Nothing should be output except the lines from the top of the material below through the line that contains "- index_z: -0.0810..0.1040", each exactly as written.
▬▬▬
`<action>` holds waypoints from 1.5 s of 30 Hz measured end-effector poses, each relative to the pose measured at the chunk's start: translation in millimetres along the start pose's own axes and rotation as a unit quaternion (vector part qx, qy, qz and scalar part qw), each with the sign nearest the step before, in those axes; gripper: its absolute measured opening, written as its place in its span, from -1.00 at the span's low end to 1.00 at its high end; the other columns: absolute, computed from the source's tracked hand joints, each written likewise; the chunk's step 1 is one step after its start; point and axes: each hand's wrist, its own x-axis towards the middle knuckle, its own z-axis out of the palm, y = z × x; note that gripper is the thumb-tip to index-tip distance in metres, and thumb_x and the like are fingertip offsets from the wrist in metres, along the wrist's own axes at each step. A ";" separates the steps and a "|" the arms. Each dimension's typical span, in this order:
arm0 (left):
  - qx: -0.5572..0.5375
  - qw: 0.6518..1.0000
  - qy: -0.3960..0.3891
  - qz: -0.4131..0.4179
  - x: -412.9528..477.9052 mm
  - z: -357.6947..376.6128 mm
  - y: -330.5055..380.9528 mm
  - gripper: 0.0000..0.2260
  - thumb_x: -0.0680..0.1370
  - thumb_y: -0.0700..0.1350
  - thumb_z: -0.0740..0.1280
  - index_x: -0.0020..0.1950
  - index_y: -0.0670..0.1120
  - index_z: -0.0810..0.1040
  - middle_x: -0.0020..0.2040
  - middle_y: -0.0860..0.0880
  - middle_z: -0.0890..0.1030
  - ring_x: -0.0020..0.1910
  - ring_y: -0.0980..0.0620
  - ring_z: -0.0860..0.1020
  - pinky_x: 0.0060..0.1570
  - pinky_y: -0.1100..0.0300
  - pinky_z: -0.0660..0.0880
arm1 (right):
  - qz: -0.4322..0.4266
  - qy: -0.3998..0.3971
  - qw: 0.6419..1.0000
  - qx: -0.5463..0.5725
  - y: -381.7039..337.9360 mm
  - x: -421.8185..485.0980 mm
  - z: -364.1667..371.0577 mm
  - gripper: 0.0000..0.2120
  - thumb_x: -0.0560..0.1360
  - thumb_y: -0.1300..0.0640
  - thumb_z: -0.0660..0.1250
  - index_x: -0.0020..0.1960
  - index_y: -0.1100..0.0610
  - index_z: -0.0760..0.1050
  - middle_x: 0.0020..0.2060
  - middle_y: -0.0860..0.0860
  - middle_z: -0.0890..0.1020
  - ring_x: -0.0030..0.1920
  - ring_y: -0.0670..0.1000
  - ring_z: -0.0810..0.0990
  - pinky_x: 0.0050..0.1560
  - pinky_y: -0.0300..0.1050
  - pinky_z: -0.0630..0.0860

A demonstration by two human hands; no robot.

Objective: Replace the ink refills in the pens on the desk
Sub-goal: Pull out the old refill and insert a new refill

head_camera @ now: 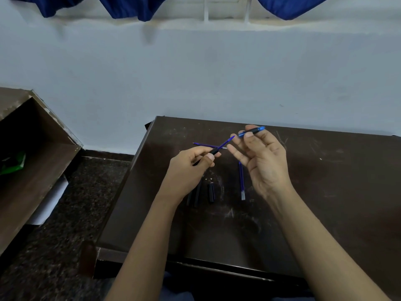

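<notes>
My left hand (191, 165) grips a black pen barrel (214, 151) with a blue refill (226, 142) sticking out of it, pointing up and right. My right hand (260, 157) is raised palm up and pinches a blue pen part (252, 131) between thumb and fingertips, just beyond the refill's tip. On the dark desk (325, 181) lie another blue refill (206, 145) behind my hands, a refill (241, 183) below my right hand, and black pen pieces (211, 193) partly hidden by my left wrist.
The desk's left edge (130, 177) drops to a speckled floor. A brown open shelf unit (36, 153) stands at the left with a green item (13, 162) inside. A pale wall rises right behind the desk, with blue curtains hanging above.
</notes>
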 end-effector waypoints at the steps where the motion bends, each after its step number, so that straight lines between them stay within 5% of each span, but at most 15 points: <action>1: 0.003 1.000 0.000 -0.001 0.0 0.4 -0.5 -0.79 0.60 -0.06 0.24 0.14 0.03 0.62 -0.20 0.20 0.61 -0.13 0.31 0.54 -0.17 0.49 0.34 | 0.003 -0.003 1.000 0.000 0.7 0.1 0.0 -0.89 0.55 0.33 0.26 0.01 0.21 0.53 -0.16 0.12 0.63 -0.06 0.07 0.69 0.04 0.08 0.62; 23: 0.011 1.000 -0.003 0.014 -0.4 0.2 -3.4 -0.80 0.60 -0.02 0.23 0.10 0.09 0.63 -0.23 0.15 0.63 -0.26 0.48 0.50 -0.25 0.52 0.37 | 0.016 -0.012 0.993 -0.113 3.2 -1.8 1.8 -0.87 0.53 0.32 0.31 0.05 0.21 0.57 -0.17 0.12 0.64 -0.11 0.03 0.68 0.02 -0.03 0.62; 32: -0.042 0.999 0.014 -0.010 -0.8 3.3 -0.5 -0.73 0.59 0.02 0.23 -0.19 -0.02 0.65 -0.32 0.07 0.63 -0.45 0.32 0.48 -0.40 0.54 0.38 | 0.065 -0.032 0.984 -0.160 2.6 -5.5 7.9 -0.89 0.53 0.30 0.31 -0.01 0.18 0.60 -0.13 0.14 0.63 -0.13 0.00 0.64 -0.02 -0.10 0.63; 39: -0.035 0.999 0.024 -0.009 -1.7 4.8 0.5 -0.67 0.61 0.05 0.16 -0.24 0.04 0.62 -0.43 0.10 0.53 -0.43 0.29 0.46 -0.38 0.50 0.38 | 0.089 -0.024 0.984 -0.152 1.2 -7.1 13.5 -0.89 0.54 0.31 0.29 0.01 0.21 0.59 -0.21 0.11 0.66 -0.24 0.01 0.68 0.01 -0.09 0.64; 42: -0.047 0.998 0.025 -0.035 0.2 6.7 0.7 -0.66 0.61 -0.01 0.14 -0.26 0.03 0.61 -0.38 0.08 0.57 -0.36 0.21 0.47 -0.29 0.32 0.43 | 0.092 -0.022 0.982 -0.164 1.9 -8.4 15.6 -0.88 0.54 0.31 0.29 0.00 0.19 0.59 -0.20 0.11 0.66 -0.26 -0.02 0.67 -0.02 -0.13 0.63; 45: -0.042 0.999 0.023 -0.025 -0.4 6.6 0.9 -0.74 0.59 -0.07 0.19 -0.21 0.02 0.63 -0.32 0.06 0.59 -0.36 0.22 0.46 -0.33 0.37 0.41 | 0.092 -0.011 0.981 -0.168 0.4 -8.7 17.3 -0.87 0.53 0.33 0.29 0.00 0.19 0.58 -0.17 0.09 0.66 -0.27 -0.08 0.66 0.00 -0.14 0.63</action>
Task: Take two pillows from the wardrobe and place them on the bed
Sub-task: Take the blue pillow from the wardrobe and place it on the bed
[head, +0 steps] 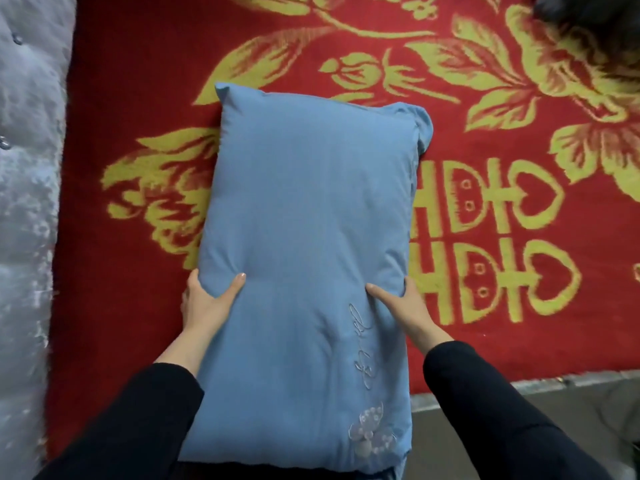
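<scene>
A blue pillow [304, 216] with pale embroidery near its close end lies lengthwise over the bed's red and gold blanket [502, 271]. My left hand [207, 303] grips its left edge, thumb on top. On the right edge my right hand [405, 306] holds it the same way. Both sleeves are black. The pillow's near end sticks out past the bed's front edge. Only this one pillow is in view; the wardrobe is out of sight.
A pale grey tufted headboard [24, 202] runs down the left side. The bed's front edge [540, 382] and a strip of floor [588, 420] show at the lower right. A dark object [588, 12] sits at the top right corner.
</scene>
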Tool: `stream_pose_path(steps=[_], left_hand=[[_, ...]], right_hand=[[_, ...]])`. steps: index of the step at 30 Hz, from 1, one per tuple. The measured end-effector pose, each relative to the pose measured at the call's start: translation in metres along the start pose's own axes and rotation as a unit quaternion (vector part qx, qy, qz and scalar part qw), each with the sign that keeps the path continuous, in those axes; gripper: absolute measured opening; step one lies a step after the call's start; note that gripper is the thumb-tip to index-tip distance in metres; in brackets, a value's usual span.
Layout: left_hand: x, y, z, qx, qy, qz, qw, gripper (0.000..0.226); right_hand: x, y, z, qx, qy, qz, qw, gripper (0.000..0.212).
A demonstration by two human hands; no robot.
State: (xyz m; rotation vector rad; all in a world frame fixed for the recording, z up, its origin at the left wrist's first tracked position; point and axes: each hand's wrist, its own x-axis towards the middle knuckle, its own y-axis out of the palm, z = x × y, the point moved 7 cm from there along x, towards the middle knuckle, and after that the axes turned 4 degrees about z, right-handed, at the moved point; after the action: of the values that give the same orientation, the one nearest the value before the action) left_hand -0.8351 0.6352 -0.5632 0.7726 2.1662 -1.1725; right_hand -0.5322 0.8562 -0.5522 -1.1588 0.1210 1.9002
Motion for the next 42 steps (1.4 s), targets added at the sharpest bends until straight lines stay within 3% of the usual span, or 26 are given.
stream_pose_path(steps=[4,9,14,21,25,29,33,39,42], left_hand=[[0.003,0.000,0.007,-0.042,-0.017,0.030,0.999,0.105],[0.001,-0.009,-0.007,-0.081,-0.013,0.037,0.996,0.090],[-0.009,-0.021,-0.038,-0.149,0.020,-0.022,0.988,0.081],[0.024,-0.070,-0.114,-0.272,0.099,-0.029,0.957,0.052],[0.063,-0.107,-0.169,-0.313,0.137,0.026,0.939,0.057],[0.106,-0.148,-0.221,-0.271,0.190,0.055,0.942,0.063],[0.144,-0.195,-0.270,-0.207,0.264,0.004,0.942,0.074],[0.201,-0.266,-0.336,-0.182,0.357,-0.077,0.913,0.070],[0.223,-0.299,-0.368,-0.155,0.398,-0.175,0.887,0.065]], right_hand=[[0.005,0.011,-0.006,0.099,0.013,0.043,0.994,0.070],[-0.001,0.016,-0.006,0.173,0.087,0.085,0.977,0.061],[-0.003,0.012,0.037,0.227,0.066,0.023,0.971,0.071],[0.023,0.010,0.143,0.225,-0.056,-0.025,0.973,0.061],[0.054,0.024,0.228,0.182,-0.129,-0.018,0.975,0.057],[0.089,0.044,0.310,0.138,-0.199,-0.001,0.970,0.055],[0.124,0.074,0.381,0.108,-0.252,0.034,0.961,0.066],[0.147,0.126,0.486,0.106,-0.370,0.078,0.920,0.073],[0.159,0.147,0.536,0.124,-0.428,0.086,0.891,0.079]])
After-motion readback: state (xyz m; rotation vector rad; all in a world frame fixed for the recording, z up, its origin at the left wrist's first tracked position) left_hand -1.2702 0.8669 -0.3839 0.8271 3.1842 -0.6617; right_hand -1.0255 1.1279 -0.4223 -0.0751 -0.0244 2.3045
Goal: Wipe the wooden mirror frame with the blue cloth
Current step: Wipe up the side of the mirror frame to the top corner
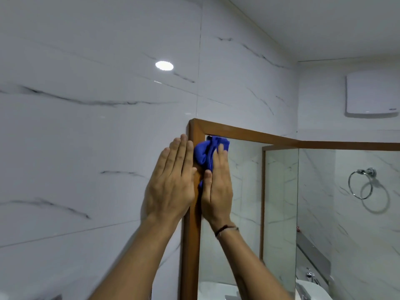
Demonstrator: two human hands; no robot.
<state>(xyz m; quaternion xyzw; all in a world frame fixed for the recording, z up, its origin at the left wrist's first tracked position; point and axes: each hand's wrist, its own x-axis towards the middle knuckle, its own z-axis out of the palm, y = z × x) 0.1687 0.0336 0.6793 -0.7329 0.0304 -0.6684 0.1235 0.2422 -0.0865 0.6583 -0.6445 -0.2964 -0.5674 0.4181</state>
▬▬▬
Response for this exercise |
`<action>` holds waypoints from 1.5 s of 30 Hz measured end-effector poses, each relative to the pose measured at the chunk's start: translation in millimetres along the start pose's own axes and rotation as a unit quaternion (vector part qx, qy, qz and scalar part qw), each with the sign nearest the step before, in those axes; gripper: its absolute measured opening, written as its place in its span, from -1.00 at the span's low end to 1.00 at its high end; the other columns: absolute, computed from the source's tracked hand joints, each written likewise; the chunk's step 1 is one step after its start; point and axes: each hand's wrist, its own x-axis towards the middle knuckle, its own z-axis out of the palm, y = z × x; note that gripper is the thumb-tip to index-tip distance in metres, and thumb_x and the like are fingertip offsets from the wrist in metres, along the wrist's own axes at each step. A ";" separates the steps and a "|" the arms. Each dimension's typical span, in this order:
arm0 (left):
  - qx: -0.5572..0.5375
  - qw: 0.6518..1.0000
  - qy: -0.3960..0.3891
  - qz: -0.4131..0.4179
  - x: -412.9528..477.9052 mm
  - z: -357.6947..376.6128 mm
  - y: -330.5055..380.9528 mm
  - gripper: 0.0000..0.2260
  - thumb_x: -0.0680..0.1370
  - thumb_y: -0.0700..0.1350
  - thumb_z: -0.0740..0.1280
  - index_x: -0.0020..0.1950
  - index_y: -0.0670..0.1120
  - index_z: -0.0810..0.1040

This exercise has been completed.